Out of 12500 negative documents 10918 were predicted corrected. Out of 12500 positive documents 9815 were predicted corrected. 3Q. Include a discussion/analysis of your results. (Consider the meaning of the dataset. How does your model perform?) After performing the experiment, we tested the algorithm on a data that has never been seen before by the Classifier. One issue that we will have to handle is any new words if they are present in the test data. If the test data has words that were not present in the train data when the Classifier was being trained, Python will throw a Key Error. One way to handle this was we assigned tiny probability to these words.

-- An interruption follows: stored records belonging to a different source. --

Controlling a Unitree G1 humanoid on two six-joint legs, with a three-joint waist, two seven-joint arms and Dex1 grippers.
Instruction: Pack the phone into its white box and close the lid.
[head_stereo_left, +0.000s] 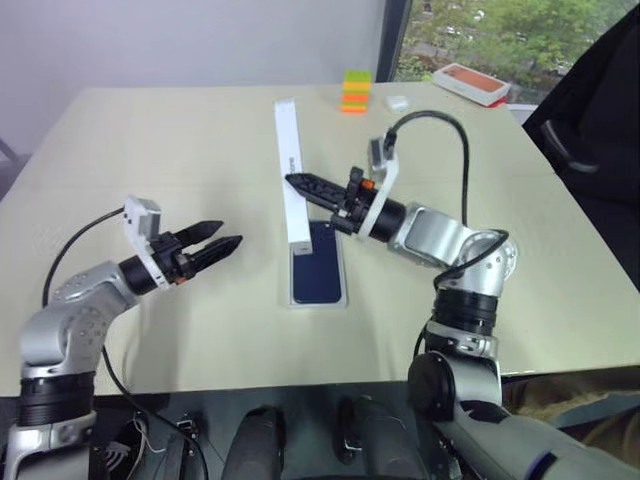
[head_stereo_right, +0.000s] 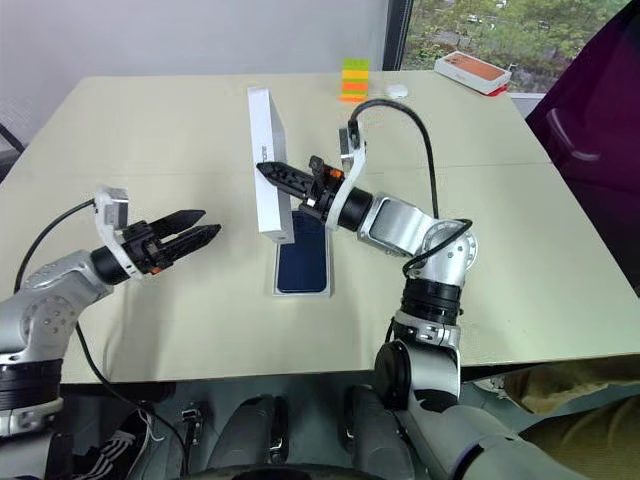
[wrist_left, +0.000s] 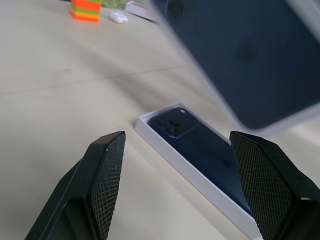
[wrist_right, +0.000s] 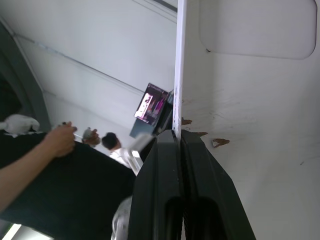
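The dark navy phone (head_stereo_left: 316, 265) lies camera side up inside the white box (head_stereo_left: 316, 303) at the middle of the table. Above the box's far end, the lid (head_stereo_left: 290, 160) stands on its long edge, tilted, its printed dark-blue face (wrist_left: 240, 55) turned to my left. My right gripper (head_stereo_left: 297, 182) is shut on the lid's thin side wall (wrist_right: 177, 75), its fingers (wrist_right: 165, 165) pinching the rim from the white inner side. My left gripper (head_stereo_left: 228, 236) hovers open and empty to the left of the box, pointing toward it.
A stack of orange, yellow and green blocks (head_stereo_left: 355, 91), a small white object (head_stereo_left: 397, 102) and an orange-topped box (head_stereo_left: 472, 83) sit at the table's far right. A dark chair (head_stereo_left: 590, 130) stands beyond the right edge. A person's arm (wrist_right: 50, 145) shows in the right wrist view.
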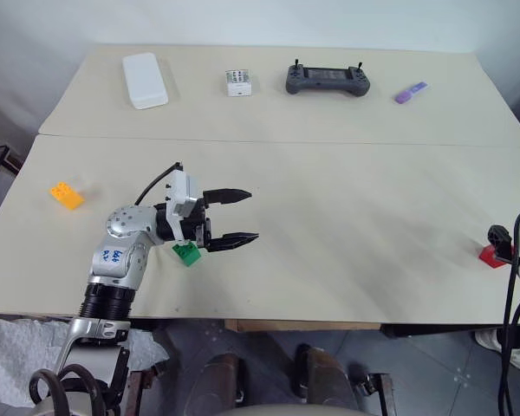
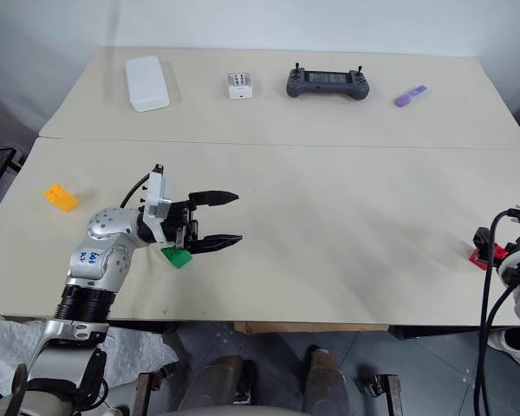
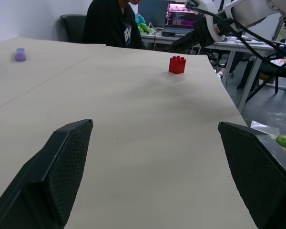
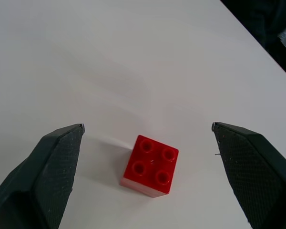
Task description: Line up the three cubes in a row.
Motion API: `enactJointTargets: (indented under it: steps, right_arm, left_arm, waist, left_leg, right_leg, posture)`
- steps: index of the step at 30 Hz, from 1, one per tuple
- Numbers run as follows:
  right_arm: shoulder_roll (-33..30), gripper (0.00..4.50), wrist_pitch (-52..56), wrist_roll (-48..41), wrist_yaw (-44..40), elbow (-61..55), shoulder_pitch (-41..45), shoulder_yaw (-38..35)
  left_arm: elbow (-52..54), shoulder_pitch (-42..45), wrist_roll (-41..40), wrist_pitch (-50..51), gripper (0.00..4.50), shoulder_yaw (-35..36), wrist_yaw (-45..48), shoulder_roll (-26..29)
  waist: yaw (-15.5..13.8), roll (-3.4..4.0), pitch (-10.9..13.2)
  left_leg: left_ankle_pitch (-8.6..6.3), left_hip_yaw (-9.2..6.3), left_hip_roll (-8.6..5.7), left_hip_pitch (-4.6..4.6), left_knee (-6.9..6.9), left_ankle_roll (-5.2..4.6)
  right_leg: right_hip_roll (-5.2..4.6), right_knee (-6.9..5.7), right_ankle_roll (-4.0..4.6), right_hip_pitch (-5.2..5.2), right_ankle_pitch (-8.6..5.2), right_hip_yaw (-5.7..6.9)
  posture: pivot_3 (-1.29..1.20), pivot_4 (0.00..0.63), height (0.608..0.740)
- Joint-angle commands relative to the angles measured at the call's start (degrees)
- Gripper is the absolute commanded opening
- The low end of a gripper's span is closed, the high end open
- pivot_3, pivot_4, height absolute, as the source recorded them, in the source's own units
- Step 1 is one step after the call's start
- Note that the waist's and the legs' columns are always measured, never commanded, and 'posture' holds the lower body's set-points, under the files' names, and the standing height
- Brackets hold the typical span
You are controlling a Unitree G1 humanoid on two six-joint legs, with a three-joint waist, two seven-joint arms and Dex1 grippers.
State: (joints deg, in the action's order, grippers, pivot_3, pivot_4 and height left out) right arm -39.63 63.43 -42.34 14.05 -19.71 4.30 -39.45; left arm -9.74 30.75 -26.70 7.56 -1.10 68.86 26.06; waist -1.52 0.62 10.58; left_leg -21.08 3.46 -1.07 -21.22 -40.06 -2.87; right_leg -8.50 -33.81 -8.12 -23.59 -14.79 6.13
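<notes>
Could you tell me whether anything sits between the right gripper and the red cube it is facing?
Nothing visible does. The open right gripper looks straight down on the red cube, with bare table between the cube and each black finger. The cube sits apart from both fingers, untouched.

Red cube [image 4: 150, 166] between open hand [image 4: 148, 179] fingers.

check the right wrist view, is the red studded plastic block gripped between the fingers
No, the red studded plastic block sits free on the table, with both fingers standing wide apart and clear of it.
</notes>
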Motion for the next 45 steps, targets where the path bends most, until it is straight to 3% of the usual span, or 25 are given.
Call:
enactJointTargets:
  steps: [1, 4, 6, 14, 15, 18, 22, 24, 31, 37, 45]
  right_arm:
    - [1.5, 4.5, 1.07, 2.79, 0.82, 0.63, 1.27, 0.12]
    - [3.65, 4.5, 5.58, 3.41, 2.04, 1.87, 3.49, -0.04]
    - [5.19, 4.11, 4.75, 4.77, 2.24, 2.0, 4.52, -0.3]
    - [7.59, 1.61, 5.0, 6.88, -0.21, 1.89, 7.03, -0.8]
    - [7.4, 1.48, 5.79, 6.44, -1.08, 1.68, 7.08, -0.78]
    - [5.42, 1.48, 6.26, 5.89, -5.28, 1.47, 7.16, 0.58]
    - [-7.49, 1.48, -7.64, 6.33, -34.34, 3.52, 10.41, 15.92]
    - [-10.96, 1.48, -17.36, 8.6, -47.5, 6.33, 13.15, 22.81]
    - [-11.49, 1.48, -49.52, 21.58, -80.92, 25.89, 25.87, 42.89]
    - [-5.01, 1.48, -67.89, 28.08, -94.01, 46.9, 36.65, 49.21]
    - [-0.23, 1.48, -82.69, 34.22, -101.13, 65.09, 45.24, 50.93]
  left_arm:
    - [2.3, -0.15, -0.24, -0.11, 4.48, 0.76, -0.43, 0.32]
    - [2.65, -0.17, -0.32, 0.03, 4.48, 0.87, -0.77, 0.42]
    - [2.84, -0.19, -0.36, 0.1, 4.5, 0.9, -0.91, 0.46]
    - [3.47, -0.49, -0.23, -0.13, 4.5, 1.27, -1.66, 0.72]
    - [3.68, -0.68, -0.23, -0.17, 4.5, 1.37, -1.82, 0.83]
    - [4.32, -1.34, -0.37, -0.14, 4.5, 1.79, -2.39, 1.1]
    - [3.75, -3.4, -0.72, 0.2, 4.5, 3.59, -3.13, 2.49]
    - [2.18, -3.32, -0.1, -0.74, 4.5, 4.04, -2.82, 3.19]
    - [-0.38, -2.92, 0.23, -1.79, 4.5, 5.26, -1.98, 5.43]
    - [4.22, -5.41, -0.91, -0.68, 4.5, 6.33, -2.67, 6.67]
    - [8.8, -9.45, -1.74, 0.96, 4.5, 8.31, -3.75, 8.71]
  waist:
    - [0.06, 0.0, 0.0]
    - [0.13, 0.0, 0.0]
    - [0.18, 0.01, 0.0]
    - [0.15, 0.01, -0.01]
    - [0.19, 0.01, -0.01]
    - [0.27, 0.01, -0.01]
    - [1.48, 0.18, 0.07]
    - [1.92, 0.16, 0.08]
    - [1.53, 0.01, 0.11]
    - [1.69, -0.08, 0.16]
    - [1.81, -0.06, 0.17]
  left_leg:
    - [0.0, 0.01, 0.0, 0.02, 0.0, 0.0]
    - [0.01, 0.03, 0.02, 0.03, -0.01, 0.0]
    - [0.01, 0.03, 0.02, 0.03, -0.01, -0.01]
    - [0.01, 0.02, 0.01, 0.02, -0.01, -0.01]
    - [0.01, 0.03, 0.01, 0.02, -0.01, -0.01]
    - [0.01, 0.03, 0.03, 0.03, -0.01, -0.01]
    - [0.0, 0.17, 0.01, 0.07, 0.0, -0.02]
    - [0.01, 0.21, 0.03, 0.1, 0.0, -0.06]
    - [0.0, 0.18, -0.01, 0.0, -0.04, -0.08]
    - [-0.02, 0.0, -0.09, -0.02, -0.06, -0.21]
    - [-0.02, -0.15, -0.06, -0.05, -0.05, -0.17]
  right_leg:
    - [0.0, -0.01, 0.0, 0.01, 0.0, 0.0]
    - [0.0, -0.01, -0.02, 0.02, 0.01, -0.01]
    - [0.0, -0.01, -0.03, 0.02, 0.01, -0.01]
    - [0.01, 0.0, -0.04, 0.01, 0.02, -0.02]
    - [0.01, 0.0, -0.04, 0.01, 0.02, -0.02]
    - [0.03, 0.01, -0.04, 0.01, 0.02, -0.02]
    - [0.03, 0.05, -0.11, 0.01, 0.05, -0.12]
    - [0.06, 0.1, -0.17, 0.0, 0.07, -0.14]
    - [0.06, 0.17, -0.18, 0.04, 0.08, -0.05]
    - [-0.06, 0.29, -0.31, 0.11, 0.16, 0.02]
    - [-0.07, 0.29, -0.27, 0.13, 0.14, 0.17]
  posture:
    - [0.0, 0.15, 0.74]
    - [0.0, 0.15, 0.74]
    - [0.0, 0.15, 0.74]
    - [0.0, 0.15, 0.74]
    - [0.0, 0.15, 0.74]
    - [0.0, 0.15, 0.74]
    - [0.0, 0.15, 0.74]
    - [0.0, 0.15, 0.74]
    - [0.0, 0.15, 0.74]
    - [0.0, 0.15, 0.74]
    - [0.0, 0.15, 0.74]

The Classifier did a decent job in classifying both kinds of documents, positive and negative, but after looking at the results we noticed that it does slightly better on the negative documents than on the positive ones. As mentioned above 10918 documents out of 12500 negative documents were classified correctly but only 9815 out of all the positive ones were correctly classified. We also observed the results and the accuracy of the classifier before and after pre-processing. The accuracy of the classifier was slightly better after pre-processing but not much. We observed that pre-processing increased the accuracy by about 4% in the positive class documents and by about 1% in the negative ones. But pre-processing reduced the size of the training dataset. So the time taken to train the classifier after the processing was significantly less. Before pre- processing the data, the classifier took more than 30 minutes to learn from the data but after the pre-processing step we could manage to train the classifier within 20 minutes.

Further Investigation

Did you try any alternative pre-processing? Why? This is not a huge pre-processing step but apart from filtering the stop words from the original data and also stemming the words, we also filtered out the punctuations, numbers and other alpha-numeric characters from the dataset. We believed that having these in the dataset would not make the Classifier any more efficient. Did you look at alternative datasets? What were the results there? Before performing the experiment on the Movie Reviews Dataset, we made our own custom dataset to train the Naive Bayes Classifier. The results were amazing. Although we did not record the accuracy of the classifier, because the dataset was smaller and we knew what to expect, the algorithm performed well in predicting the sentiments of the documents. As for new words that were not in the training data, we had to handle them differently which reduced the efficiency but the algorithm still managed to perform well. Some misclassifications that we observed. And the General Rule!

The Naive Bayes Classifier does a reasonable job in predicting the sentiments of the documents but it has its limitations. When the test document has unknown words, i.e., words that were not included when training the classifier, the classifier shows poor performance. In our case, when the test data had too many words that were unknown, assigning small probabilities would not help the classifier in any way to learn the sentiment accurately and hence would be misclassified. That is one case where we observed some misclassifications of the documents. So the general rule, according to our analysis or what we have observed is, have a rich training data. If you train your Classifier having a business problem in mind and trying to overcome it but if you test it on an entirely different business problem, then you would never achieve good results.